The average age of inventors is getting increasing younger: now a nerd 13-year-olds is competing with 20-year-olds
Federico Morello, born in the Friuli region of Italy, was 15-years-old when he managed to bring Internet where it wasn’t yet. Nick D’Aloisio, British of Australian origin, will turn 19 in November but is already “one of the most influential teens in the world”, thanks to his Summly app, which was sold to Yahoo for 30 million dollars.Grant Goodman, at 14, is already at his third successful patent and also managed to put Apple and Google in competition by inventing apps for all of their products. This is the new generation of prodigies 2.0. IT giants know that the new geniuses are still sitting at classroom desks. But the only ones who don’t seem to notice the human potential in front of them are teachers (not all of them but most).
Baby boomers vs. Millennials
The average age of inventors is getting increasing younger: now a nerd 13-year-olds is competing with 20-year-old. It is a “war” between the baby boomer generation and the millenials. At the international technological conferences where new projects are presented, there are an increasing number of children between 11 and 18 years of age who are participating and whose apps are showing up on our tablets and smartphones. In San Francisco last June Google organized its annual I/O conference dedicated to inventors who develop new software and there were 200 very young participants. Some of them even 11 years old. They are ready to enter the market, to earn money thanks to technology.
Millionaires at 17 and with a job at Yahoo
Nick D’Aloisio became a millionaire at 17 years of age and he found a job at Yahoo: he works from London while he continues his high school studies. His app, which summarizes news articles for small screens, was recognized as one of the best apps of 2012. His story is like many others: when he was 12 years old he began to create apps for mobile phones. He earned 79 pounds from his first game. And at that point his enthusiasm took over. Last January at the CES in Las Vegas, eh announced his latest product: Yahoo News Digest, a direct evolution of Summly. Product manager of the new entrepreneurial initiative, Nick was immediately acclaimed by critics who defined the app as the “boldest and most visually impressive” that Yahoo has recently released.
The new 2.0 child prodigies
Over the next few years schools should be able to include what is necessary to be at the levels of these students. Apple has already understood this and, two years ago, lowered the minimum age required to participate in developer conferences from 18 to 13 years. The teenagers register their activities in the names of their grandparents or parents to avoid the red tape and legal impediments due to their age.

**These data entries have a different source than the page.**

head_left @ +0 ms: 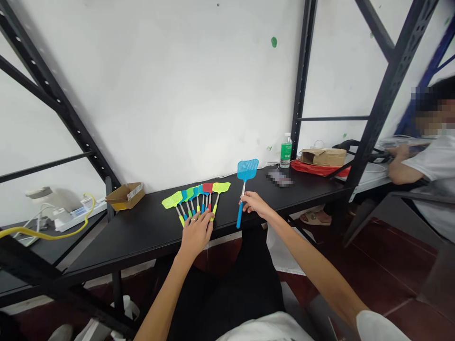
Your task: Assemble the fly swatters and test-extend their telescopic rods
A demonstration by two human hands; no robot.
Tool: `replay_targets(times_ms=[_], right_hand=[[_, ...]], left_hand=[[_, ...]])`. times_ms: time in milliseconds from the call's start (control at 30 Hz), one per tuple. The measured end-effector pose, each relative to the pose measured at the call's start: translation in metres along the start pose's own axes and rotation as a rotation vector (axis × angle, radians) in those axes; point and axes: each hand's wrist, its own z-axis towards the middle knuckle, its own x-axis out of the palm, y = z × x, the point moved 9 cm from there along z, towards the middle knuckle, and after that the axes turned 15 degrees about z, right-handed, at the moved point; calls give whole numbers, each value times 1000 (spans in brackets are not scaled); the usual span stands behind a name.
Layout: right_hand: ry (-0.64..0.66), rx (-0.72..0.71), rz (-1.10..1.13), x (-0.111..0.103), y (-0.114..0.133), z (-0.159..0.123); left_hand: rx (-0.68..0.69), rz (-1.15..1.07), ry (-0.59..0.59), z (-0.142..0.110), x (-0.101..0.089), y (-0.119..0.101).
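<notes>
Several fly swatters with yellow-green, blue, green and red heads lie fanned out on the black table (152, 237). A yellow-green fly swatter (221, 188) forms the right end of the fan, and another yellow-green fly swatter (172, 201) the left end. Across their handles rests my left hand (197, 232), palm down, its fingers stretched out; it covers some handle ends. My right hand (254, 203) pinches a blue fly swatter (248, 170) at the join of its metal shaft and blue handle. That swatter is upright, head up, to the right of the fan.
An open cardboard box (125, 196) sits at the table's left end. Toward the back right stand a water bottle (286, 150) and a brown carton (323, 157) on a red bag (309, 168). Black rack posts (380, 94) frame the table. A person (433, 175) sits at far right.
</notes>
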Motion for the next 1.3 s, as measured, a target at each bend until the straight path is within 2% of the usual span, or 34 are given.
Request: replay_targets(times_ms=[100,233,333,433,567,800,933,1033,1133,1300], right_hand=[[-4,-12,153,4,4,-2],[2,-58,286,2,13,-4],[1,-78,307,-1,16,-6],[6,-109,298,0,20,-7],[-2,-134,269,1,25,-9],[-16,-126,336,-2,26,-11],[-20,-139,342,0,27,-13],[24,-180,404,8,33,-16],[94,-198,467,24,37,-23],[295,-163,466,70,38,-42]], left_hand=[[6,16,-7,-1,1,-1],[96,5,-4,-2,1,-7],[133,-25,30,-1,2,-8],[107,-45,59,1,2,-5],[57,-46,69,2,3,6],[-29,-26,60,-1,13,43],[-63,-51,56,-1,11,50],[-52,-157,1,1,-7,41],[-37,-405,-14,3,-29,22],[-55,-803,56,4,-45,-19]])
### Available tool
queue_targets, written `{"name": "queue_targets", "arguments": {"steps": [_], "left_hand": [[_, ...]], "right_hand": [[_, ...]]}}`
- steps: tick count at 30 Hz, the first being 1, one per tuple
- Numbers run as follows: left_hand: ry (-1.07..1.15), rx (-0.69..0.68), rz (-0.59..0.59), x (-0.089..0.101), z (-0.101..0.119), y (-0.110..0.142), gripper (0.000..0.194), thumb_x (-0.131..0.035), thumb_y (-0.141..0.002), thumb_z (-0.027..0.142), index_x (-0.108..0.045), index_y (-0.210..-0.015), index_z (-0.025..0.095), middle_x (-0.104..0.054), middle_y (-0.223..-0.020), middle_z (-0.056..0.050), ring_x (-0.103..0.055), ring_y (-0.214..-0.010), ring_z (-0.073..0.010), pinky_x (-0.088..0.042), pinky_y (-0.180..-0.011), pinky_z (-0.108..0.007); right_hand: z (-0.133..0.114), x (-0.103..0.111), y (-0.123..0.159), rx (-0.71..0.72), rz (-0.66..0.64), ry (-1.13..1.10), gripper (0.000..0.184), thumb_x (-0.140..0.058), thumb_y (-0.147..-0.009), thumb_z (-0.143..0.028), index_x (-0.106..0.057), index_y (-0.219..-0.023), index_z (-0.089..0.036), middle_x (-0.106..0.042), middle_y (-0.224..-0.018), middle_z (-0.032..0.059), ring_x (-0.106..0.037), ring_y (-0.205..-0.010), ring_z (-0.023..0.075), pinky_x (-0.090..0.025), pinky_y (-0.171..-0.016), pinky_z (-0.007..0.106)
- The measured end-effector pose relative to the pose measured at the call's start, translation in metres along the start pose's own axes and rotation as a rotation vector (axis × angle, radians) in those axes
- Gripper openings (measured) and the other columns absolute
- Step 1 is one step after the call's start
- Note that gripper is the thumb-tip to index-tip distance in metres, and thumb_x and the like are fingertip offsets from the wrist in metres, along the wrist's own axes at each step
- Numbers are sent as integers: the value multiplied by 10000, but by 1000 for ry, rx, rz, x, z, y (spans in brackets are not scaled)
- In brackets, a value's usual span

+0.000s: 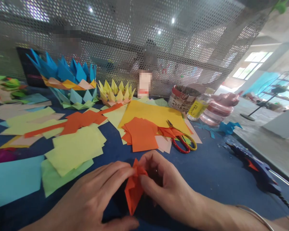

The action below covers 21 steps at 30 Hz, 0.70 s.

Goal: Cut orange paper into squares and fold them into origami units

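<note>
A folded orange paper piece (134, 192), pointed at top and bottom, is upright between my hands just above the blue table. My left hand (93, 189) rests its fingertips against the upper left side of the paper, its thumb near the lower tip. With thumb and bent fingers, my right hand (163, 179) pinches the paper's upper right side. Beyond the hands lies a stack of orange paper squares (144, 134). Scissors with a red and a yellow handle (184, 144) lie beside that stack.
Light yellow sheets (75, 147) and a blue sheet (14, 179) lie left. Behind stand a blue folded-paper ring (72, 72) and a yellow one (115, 91). Rightward are a bottle with a yellow label (198, 107), a woven basket (183, 98) and a corded glue gun (255, 166).
</note>
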<state>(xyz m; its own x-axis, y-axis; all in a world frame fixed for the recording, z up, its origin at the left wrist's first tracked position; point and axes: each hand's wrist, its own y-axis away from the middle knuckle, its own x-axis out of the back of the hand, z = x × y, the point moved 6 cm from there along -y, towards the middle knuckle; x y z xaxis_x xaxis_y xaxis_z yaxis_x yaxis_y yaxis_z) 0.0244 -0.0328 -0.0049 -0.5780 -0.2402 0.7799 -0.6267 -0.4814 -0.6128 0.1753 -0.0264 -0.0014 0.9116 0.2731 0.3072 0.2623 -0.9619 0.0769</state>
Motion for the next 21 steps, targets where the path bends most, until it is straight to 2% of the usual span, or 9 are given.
{"name": "queue_targets", "arguments": {"steps": [4,6,8,11,15,18,21], "left_hand": [[-14,23,-55,-3,-3,-2,363,-535,-883,326,-489,-1215,187,-726,-1106,-80,-718,-953,-223,-589,-856,-342],[-10,27,-72,-2,-4,-4,349,-513,-879,246,-490,-1224,194,-718,-1129,-75,-709,-975,-218,-581,-867,-351],[-7,21,-73,0,-3,-7,360,-486,-874,191,-495,-1234,199,-712,-1145,-70,-701,-995,-215,-573,-875,-360],[3,18,-65,2,-2,-10,362,-453,-871,142,-517,-1222,207,-716,-1137,-53,-703,-975,-198,-572,-860,-348],[3,-21,-87,0,-7,-10,398,-437,-861,92,-530,-1227,215,-703,-1175,-35,-679,-1039,-177,-548,-914,-322],[-41,-54,-131,-5,-12,-4,452,-452,-842,79,-533,-1264,218,-656,-1270,-34,-630,-1140,-185,-520,-975,-332],[-87,-65,-126,-7,-15,2,476,-469,-836,75,-545,-1277,236,-593,-1360,-36,-580,-1208,-208,-505,-993,-358]], "right_hand": [[-9,-4,4,66,-101,41,105,-492,-888,-189,-530,-986,-181,-571,-766,-23,-497,-629,86,-425,-574,201],[-14,1,6,143,-82,159,167,-448,-894,-143,-557,-1014,-183,-595,-792,-6,-521,-653,100,-454,-608,218],[-19,8,7,272,-12,338,254,-447,-847,-81,-578,-1038,-185,-606,-830,14,-552,-710,125,-488,-671,250],[-21,17,5,430,67,554,323,-486,-790,-52,-598,-1066,-176,-602,-944,63,-584,-845,169,-514,-784,309],[-12,20,-2,440,34,697,284,-537,-807,-59,-639,-1050,-166,-578,-1029,89,-583,-947,188,-509,-861,333],[-8,19,-5,454,-20,717,205,-589,-854,-103,-676,-1030,-164,-595,-1047,83,-594,-934,174,-501,-871,321],[-10,16,-4,545,-10,764,148,-572,-924,-160,-717,-952,-181,-630,-990,67,-590,-884,165,-497,-824,308]]}}
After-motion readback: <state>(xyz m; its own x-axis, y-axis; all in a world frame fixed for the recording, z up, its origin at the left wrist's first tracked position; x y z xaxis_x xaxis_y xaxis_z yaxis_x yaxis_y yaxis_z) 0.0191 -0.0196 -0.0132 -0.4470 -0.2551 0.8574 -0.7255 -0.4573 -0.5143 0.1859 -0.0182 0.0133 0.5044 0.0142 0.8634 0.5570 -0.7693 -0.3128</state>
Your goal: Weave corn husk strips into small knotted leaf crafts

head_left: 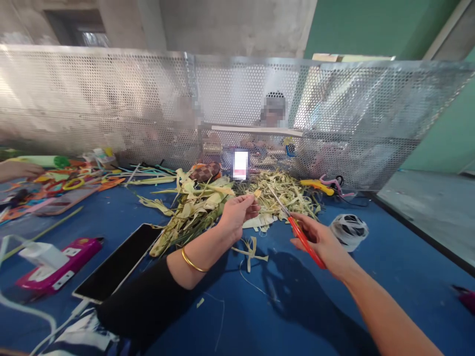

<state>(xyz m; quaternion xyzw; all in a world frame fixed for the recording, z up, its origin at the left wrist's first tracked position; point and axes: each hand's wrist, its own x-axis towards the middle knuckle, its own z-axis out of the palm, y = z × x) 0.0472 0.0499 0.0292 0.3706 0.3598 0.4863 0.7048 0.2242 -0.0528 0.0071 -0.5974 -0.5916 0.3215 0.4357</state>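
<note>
My left hand (239,213) pinches a small yellowish piece of dried husk (257,194) between thumb and fingers. Scissors with red handles (305,242) are in my right hand (321,240), their blades pointing up and left, close to the husk piece. It is hard to tell whether the blades are apart. Behind both hands lies a heap of husk scraps (285,195). Longer pale husk leaves and stalks (196,210) lie to its left. On the table below my hands rests a small cross-shaped figure of husk strips (251,253), with a thin thread beside it.
A phone (120,264) and a magenta power strip (61,264) lie left of my forearm. A wrapped roll (349,231) sits right of my right hand, with a yellow tool (317,186) behind. A perforated metal screen (148,104) closes off the back. Another person's hand (20,170) is at far left.
</note>
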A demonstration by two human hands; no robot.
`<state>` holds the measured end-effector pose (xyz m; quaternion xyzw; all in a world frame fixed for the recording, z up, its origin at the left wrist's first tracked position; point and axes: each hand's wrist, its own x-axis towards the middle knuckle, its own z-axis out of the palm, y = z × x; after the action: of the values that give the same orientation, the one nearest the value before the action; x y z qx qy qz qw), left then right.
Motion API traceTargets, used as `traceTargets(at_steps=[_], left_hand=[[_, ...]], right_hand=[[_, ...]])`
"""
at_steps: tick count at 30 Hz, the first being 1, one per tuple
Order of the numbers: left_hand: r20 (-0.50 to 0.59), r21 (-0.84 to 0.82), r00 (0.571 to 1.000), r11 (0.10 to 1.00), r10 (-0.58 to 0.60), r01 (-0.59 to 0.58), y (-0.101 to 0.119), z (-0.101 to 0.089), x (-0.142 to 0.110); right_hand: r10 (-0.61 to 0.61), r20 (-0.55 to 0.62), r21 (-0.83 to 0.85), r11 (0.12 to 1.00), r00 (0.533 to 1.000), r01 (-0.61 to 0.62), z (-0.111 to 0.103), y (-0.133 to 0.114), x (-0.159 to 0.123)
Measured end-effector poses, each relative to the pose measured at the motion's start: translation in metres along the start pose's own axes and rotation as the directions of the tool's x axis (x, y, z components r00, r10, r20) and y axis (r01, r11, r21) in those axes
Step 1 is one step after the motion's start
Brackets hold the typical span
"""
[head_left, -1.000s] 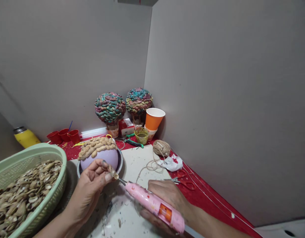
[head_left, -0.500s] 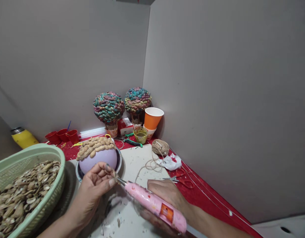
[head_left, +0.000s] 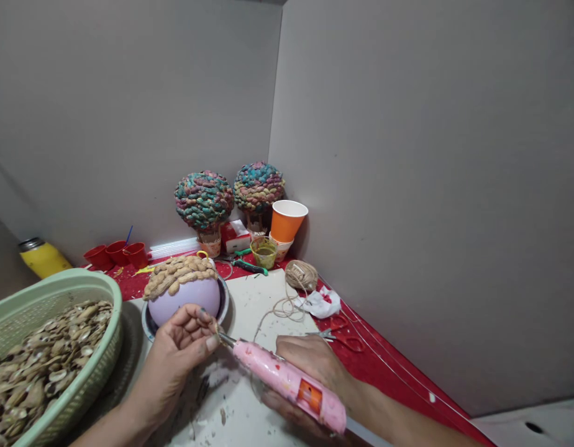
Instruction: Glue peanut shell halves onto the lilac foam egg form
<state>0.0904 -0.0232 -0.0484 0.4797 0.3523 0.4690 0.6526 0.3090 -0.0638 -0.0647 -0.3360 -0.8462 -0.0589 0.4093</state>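
- The left hand (head_left: 184,340) is over the pale board (head_left: 252,304) on the red-covered surface (head_left: 378,372); its grip is pinching a small piece of shell (head_left: 217,330) between thumb and fingertips, mostly hidden by them.
- The right hand (head_left: 312,357) has its grip wrapped around a pink glue gun (head_left: 284,377), angled toward the left hand, the metal nozzle at the piece of shell; whether the two touch is too small to tell.
- Just beyond the left hand, a lilac ball (head_left: 189,299) sits in a bowl (head_left: 225,304) near the board's far left part, its top covered with peanut shells (head_left: 179,273).
- Along the left side of the surface, a green basket (head_left: 113,290) holds many loose shells (head_left: 49,363).
- Near the right edge lie a ball of twine (head_left: 300,275), a crumpled tissue (head_left: 319,303) and red-handled scissors (head_left: 340,339).
- Toward the far right corner stand two multicoloured, knobbly globes (head_left: 204,200) and an orange cup (head_left: 287,223).
- Along the far edge, farther left, are red cups (head_left: 136,255) and a tilted yellow bottle (head_left: 45,257).
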Motion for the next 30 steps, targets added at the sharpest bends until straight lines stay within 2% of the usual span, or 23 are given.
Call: traceTargets(at_steps=[5, 10, 19, 30], left_hand=[[-0.031, -0.007, 1.0, 1.0, 0.002, -0.002, 0.003, 0.002, -0.001], [-0.049, -0.029, 0.999, 1.0, 0.011, -0.012, 0.006, 0.004, -0.002], [-0.055, -0.051, 0.998, 0.998, 0.023, -0.026, 0.007, 0.004, -0.001], [-0.06, -0.09, 0.998, 0.996, 0.015, -0.02, 0.011, 0.007, -0.002]], right_hand=[[-0.026, 0.004, -0.009, 1.0, 1.0, 0.027, 0.002, 0.002, -0.003], [0.015, 0.023, 0.017, 1.0, 1.0, -0.016, 0.004, 0.003, -0.005], [-0.014, -0.003, -0.01, 1.0, 1.0, 0.014, 0.004, 0.005, -0.006], [0.022, 0.014, -0.022, 1.0, 1.0, -0.022, 0.008, 0.007, -0.013]])
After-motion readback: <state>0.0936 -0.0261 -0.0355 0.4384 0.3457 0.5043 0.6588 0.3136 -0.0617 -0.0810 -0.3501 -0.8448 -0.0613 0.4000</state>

While psychiatrist Manfred Spitzer, director of the center for neuroscience at ULM university, makes a strong criticism in his book Digital Dementia of the fact that in the U.S., for example, children spend more time – over 7.5 hours per day – using digital media than sleeping, young “nerds” are now starting to earn a lot of money with all of this time spent in front of a computer. And these questions must also include the role that school has. How can education in Italy, and beyond, best use these human resources? Can schools be an incubator for enterprises?